(Directions for this task)
Could you output the whole listing exactly as it stands, minus any images?
┄┄┄┄┄┄
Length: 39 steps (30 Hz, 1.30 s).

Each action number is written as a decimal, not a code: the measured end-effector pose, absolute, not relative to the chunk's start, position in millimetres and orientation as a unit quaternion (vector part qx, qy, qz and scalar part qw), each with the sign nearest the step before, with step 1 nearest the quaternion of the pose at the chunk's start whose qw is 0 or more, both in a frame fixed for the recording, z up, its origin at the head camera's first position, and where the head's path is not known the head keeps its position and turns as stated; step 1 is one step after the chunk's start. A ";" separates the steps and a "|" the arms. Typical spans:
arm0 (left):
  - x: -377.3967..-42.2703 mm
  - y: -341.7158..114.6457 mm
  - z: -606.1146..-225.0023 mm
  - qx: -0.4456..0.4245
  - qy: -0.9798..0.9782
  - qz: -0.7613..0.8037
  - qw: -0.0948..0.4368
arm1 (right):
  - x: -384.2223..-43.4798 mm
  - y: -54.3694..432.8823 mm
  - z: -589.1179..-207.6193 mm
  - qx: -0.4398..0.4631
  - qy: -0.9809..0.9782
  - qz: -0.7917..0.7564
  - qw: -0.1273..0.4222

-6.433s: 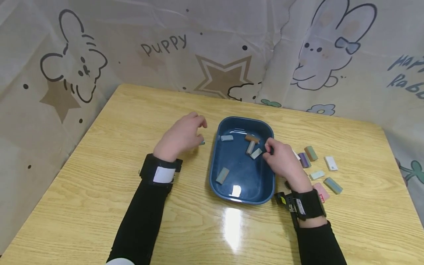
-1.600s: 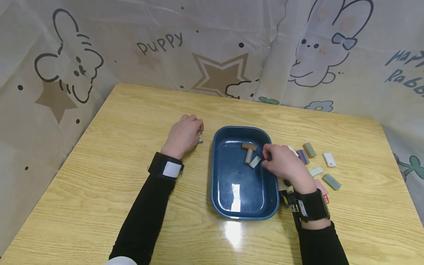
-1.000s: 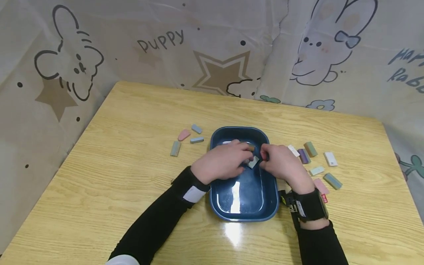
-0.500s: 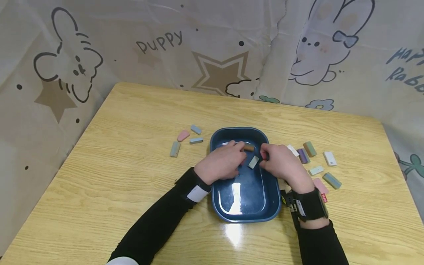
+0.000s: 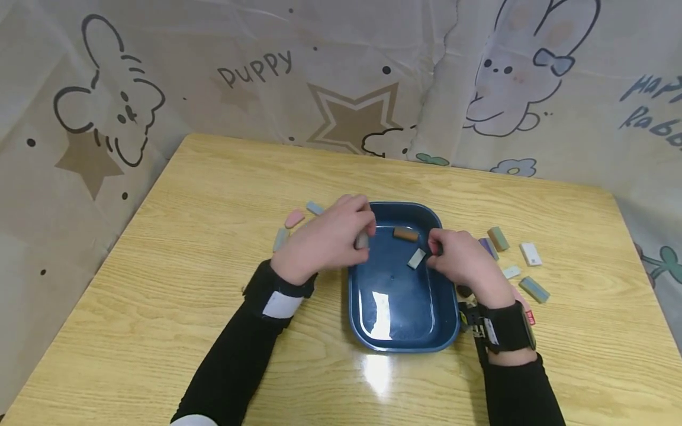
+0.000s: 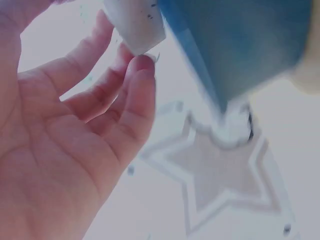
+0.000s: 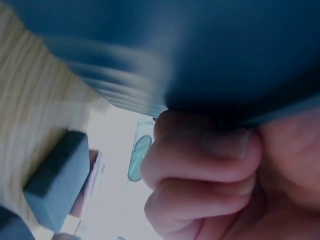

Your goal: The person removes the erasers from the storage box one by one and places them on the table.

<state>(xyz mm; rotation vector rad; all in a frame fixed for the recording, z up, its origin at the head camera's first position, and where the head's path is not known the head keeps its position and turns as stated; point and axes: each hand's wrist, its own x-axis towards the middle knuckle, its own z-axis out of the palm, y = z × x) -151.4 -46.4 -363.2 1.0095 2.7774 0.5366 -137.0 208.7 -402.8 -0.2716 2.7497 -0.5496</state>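
My left hand (image 5: 327, 236) is raised over the left rim of the dark blue tray (image 5: 391, 307), pinching a grey eraser (image 5: 362, 239) between thumb and fingers. The left wrist view shows that pale eraser (image 6: 135, 25) at the fingertips, beside the tray wall (image 6: 240, 45). Inside the tray lie a brown eraser (image 5: 406, 235) and a pale green eraser (image 5: 417, 258), apart from each other. My right hand (image 5: 463, 260) grips the tray's right rim with curled fingers (image 7: 200, 155), seen against the tray's outer wall in the right wrist view.
Left of the tray, a pink eraser (image 5: 294, 218), a blue eraser (image 5: 314, 207) and a grey-green one (image 5: 280, 238) lie partly behind my left hand. Several more erasers, including a white one (image 5: 530, 254) and a green-blue one (image 5: 535, 289), are scattered at the right.
The left hand set a piece down at the left, reached into the tray, and has lifted the grey eraser leftward out of it. The tray has shifted slightly right; the right hand stays at its rim.
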 end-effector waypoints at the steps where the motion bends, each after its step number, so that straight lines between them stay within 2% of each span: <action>1: -153.2 -52.5 -361.2 0.325 0.926 0.176 0.071 | -137.2 210.0 -402.8 -0.093 0.963 -0.192 0.162; 5: -162.4 -70.8 -363.7 0.286 0.939 0.157 0.106 | -137.7 212.5 -403.6 -0.089 0.963 -0.193 0.164; 11: -174.9 -77.2 -388.2 0.238 0.948 0.119 0.176 | -137.6 212.6 -404.9 -0.089 0.963 -0.195 0.161; 15: -179.4 -77.6 -400.3 0.225 0.949 0.103 0.198 | -137.4 212.3 -405.7 -0.090 0.962 -0.197 0.165; 20: -180.0 -81.4 -391.7 0.226 0.946 0.145 0.184 | -137.0 209.0 -404.8 -0.096 0.963 -0.191 0.163; 25: -171.5 -73.4 -368.3 0.254 0.945 0.181 0.096 | -133.7 198.9 -402.7 -0.118 0.961 -0.183 0.170; 28: -160.2 -57.9 -359.6 0.303 0.935 0.168 0.071 | -131.2 191.4 -401.5 -0.128 0.960 -0.178 0.177; 33: -146.4 -27.8 -366.0 0.392 0.906 0.132 0.090 | -128.0 184.0 -399.7 -0.141 0.962 -0.156 0.177; 39: -149.4 -18.0 -395.6 0.398 0.902 0.093 0.140 | -127.7 181.0 -400.3 -0.151 0.962 -0.140 0.177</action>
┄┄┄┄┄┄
(Written answer)
Length: 39 steps (30 Hz, 1.30 s).

Each action number is written as a decimal, not a code: the measured end-effector pose, absolute, not relative to the chunk's start, position in millimetres and orientation as a unit quaternion (vector part qx, qy, qz and scalar part qw), each with the sign nearest the step before, with step 1 nearest the quaternion of the pose at the chunk's start whose qw is 0 or more, both in a frame fixed for the recording, z up, its origin at the head camera's first position, and where the head's path is not known the head keeps its position and turns as stated; step 1 is one step after the chunk's start. A ";" separates the steps and a "|" the arms. Typical spans:
arm0 (left):
  - x: -377.3967..-42.2703 mm
  - y: -341.7158..114.6457 mm
  - z: -606.1146..-225.0023 mm
  - qx: -0.4456..0.4245
  - qy: -0.9798..0.9782
  - qz: -0.7613..0.8037
  - qw: -0.0948..0.4368
arm1 (right):
  - x: -384.2223..-43.4798 mm
  - y: -54.3694..432.8823 mm
  - z: -589.1179..-207.6193 mm
  - qx: -0.4398..0.4631
  - qy: -0.9809..0.9782
  - qz: -0.7917..0.7564
  - qw: -0.1273..0.4222

-6.433s: 
-1.600s: 
-1.000s: 
-0.500s: 
+0.000s: 
+0.000s: 
+0.000s: 

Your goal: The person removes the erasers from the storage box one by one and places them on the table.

<state>(xyz mm; rotation vector rad; all in a frame fixed for the recording, z up, its origin at the head camera's first position, and where the head's path is not known the head keeps its position and turns as stated; point and axes: each hand's wrist, its own x-axis towards the middle knuckle, its own z-axis out of the palm, y = z × x) -151.4 -46.4 -363.2 1.0095 2.7774 0.5366 -137.0 208.7 -402.8 -0.2716 2.7497 -0.5496</state>
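My left hand (image 5: 327, 236) is raised over the left rim of the dark blue tray (image 5: 391, 307), pinching a grey eraser (image 5: 362, 239) between thumb and fingers. The left wrist view shows that pale eraser (image 6: 135, 25) at the fingertips, beside the tray wall (image 6: 240, 45). Inside the tray lie a brown eraser (image 5: 406, 235) and a pale green eraser (image 5: 417, 258), apart from each other. My right hand (image 5: 463, 260) grips the tray's right rim with curled fingers (image 7: 200, 155), seen against the tray's outer wall in the right wrist view.
Left of the tray, a pink eraser (image 5: 294, 218), a blue eraser (image 5: 314, 207) and a grey-green one (image 5: 280, 238) lie partly behind my left hand. Several more erasers, including a white one (image 5: 530, 254) and a green-blue one (image 5: 535, 289), are scattered at the right.
The left hand set a piece down at the left, reached into the tray, and has lifted the grey eraser leftward out of it. The tray has shifted slightly right; the right hand stays at its rim.
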 end-effector waypoints at the steps where the motion bends, each after its step number, so that straight lines between them stay within 2% of each span: <action>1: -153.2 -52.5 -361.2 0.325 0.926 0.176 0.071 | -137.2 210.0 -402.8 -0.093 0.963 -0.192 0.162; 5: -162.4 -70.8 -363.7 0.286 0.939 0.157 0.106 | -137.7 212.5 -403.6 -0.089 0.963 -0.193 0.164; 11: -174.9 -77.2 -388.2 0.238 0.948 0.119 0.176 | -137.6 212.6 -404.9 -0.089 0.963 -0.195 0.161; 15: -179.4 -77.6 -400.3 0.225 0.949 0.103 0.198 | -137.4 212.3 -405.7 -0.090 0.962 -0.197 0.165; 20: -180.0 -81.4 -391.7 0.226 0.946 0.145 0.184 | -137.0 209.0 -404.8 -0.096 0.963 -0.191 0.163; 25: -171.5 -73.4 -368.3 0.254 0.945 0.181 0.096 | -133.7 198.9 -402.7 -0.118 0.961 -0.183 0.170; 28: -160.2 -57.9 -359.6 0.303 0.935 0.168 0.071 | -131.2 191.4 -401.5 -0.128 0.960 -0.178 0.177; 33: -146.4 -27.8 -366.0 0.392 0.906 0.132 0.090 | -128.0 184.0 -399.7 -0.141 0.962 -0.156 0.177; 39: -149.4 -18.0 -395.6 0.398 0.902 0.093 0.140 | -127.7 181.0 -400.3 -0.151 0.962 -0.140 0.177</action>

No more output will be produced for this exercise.